Size of the world
June 24, 2009 5 Comments
I have translated the series of KE9V, Jeff’s fiction stories and they have been published on CQ Ham Radio Magazine for 4 months. My translation work will be finished with “So long as the world is big” which will be on August issue. I started to translate it this morning and was deeply moved by the story.
I found a photo of an old radio called Hallicrafters SX-28 on the story and I was new to see it. I have known the name of the manufacturer but didn’t know what kind of radio equipment they had produced. This looks gorgeous and expensive. I’m sure some of brasspounders recall thier good old days when they see the photo.
This photo reminded me of my childhood memory. I think I was 5 years old when my father got his radio in my family’s bedroom. I don’t know what type of receiver it was but it was big and seemed to be heavy. I have a distinct memory of my father’s back shot which was wearing only a white running shirt and strange tuning-noise on HF bands. Hearing unknown language was startle enough to my childish mind. It was a hot summer moning, maybe on a Sunday. He was 31 and I was 5 at that time. I didn’t know how this young bank clerk got his radio and where it had gone. I asked my father about this memory a few years ago but he didn’t remember it well. “Maybe, I think I borrowed it from a friend” he replied. Anyway, the world was big and mysterious enough for a 5 year-old boy in 1963.
When I was a middle school student, one of my friends was a Ham. He brought his 6m rig to our school trip and made a lot of QSOs in front of me. I thought he was cool and I wanted to have a license of amateur radio but my parents didn’t allow me to do so. Instead, I enjoyed shortwave broadcast listening with my tiny HF radio. Listening to the broadcast stations such as BBC, Radio Australia, VOA, Radio Equador and etc. was so exciting and I was enchanted by the mysteriousness of radio-wave propagation. The world was still big enough for me.
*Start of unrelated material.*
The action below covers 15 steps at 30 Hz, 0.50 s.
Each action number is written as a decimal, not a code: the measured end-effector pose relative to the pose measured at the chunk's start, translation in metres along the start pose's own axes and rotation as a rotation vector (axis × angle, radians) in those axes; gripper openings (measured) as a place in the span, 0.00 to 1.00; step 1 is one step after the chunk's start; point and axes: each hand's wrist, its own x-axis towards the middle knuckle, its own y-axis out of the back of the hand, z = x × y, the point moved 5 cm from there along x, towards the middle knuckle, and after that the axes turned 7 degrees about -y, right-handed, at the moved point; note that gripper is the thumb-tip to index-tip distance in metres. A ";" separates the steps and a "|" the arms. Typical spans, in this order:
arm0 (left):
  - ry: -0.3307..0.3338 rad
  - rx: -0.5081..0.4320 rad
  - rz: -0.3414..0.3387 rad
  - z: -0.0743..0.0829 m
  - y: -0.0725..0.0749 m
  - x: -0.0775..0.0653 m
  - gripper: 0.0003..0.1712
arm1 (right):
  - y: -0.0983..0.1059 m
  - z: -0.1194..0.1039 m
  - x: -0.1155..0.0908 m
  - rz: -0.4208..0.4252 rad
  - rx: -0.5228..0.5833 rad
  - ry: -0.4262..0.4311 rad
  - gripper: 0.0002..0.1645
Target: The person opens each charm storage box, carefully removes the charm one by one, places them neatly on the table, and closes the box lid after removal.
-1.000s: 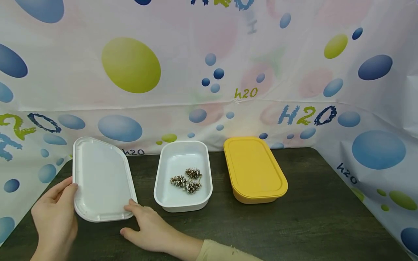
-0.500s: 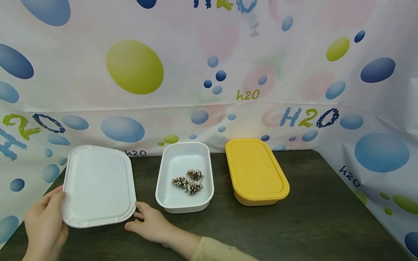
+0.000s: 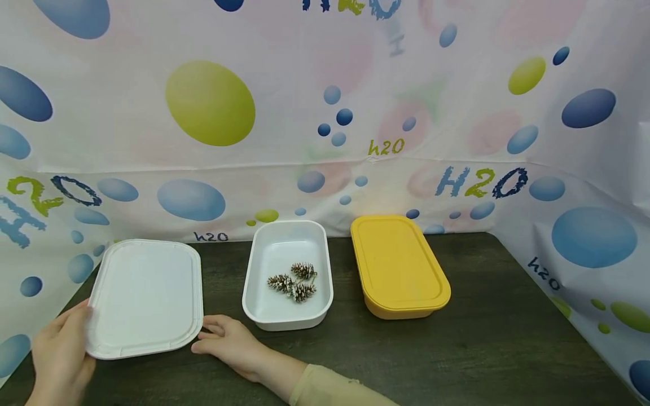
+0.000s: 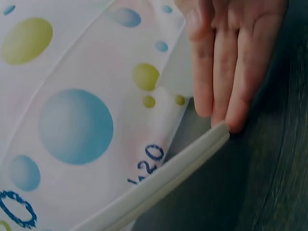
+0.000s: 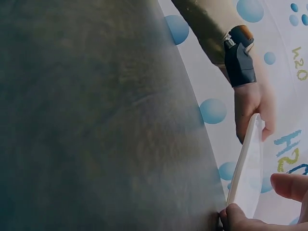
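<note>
My left hand (image 3: 58, 352) grips a white rectangular lid (image 3: 147, 299) by its left edge, thumb on top. The lid tilts above the dark tabletop at the left. At its right edge, the fingertips of my right hand (image 3: 233, 344) touch the rim, the thumb held apart. In the left wrist view the right hand (image 4: 231, 53) reaches in with straight fingers to the lid's end (image 4: 192, 159). In the right wrist view the left hand (image 5: 252, 110) holds the far end of the lid (image 5: 246, 163).
A white open container (image 3: 288, 225) holds several snow-tipped pine cones (image 3: 293, 282), right of the lid. Farther right stands a yellow container with its yellow lid on (image 3: 398, 262). Behind the dark table (image 3: 487, 338) hangs a white curtain with coloured ovals (image 3: 284, 67).
The lid has come down and leftward and lies flatter, its upper face showing more fully. Both hands have moved left with it. The two containers and pine cones stay put.
</note>
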 end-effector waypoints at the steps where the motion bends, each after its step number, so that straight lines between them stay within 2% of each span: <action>1: 0.003 0.006 0.002 -0.001 0.001 0.002 0.13 | -0.001 0.001 0.001 -0.005 0.017 0.001 0.30; 7: 0.027 0.050 0.018 -0.009 0.009 0.013 0.12 | -0.007 0.002 0.004 -0.010 0.067 0.012 0.29; 12: -0.004 0.131 0.061 -0.014 0.016 0.022 0.22 | -0.013 0.001 0.008 -0.038 0.073 0.003 0.29; 15: -0.024 0.178 0.097 -0.018 0.020 0.026 0.24 | -0.016 0.000 0.010 -0.061 0.084 -0.009 0.29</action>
These living experiences led me to bear the Ham license in 1992 for the first time. I came to operate CW with some bumps and detours and I met a lot of good people to share this very simple but depthful communication method. Folks who instantly communicate with friends overseas on the intertnet might say ” hey, world is now small and you don’t have to stick to the way as dead as a dodo. Give it up!”
No way.
As long as we sit down before the HF radios and hear the typical noise of the bands, we are the serious leaners of a class which teaches us the secret and rules of nature. As long as you pound the brass and emit your weak RF toward the ionosphere, the world is still mysterious and huge enough for you. And I’m sure that you ponder on the distance to your friends and appreciate the warmth of thier signals.
I would like to raise my glass to Jeff and his fiction stories!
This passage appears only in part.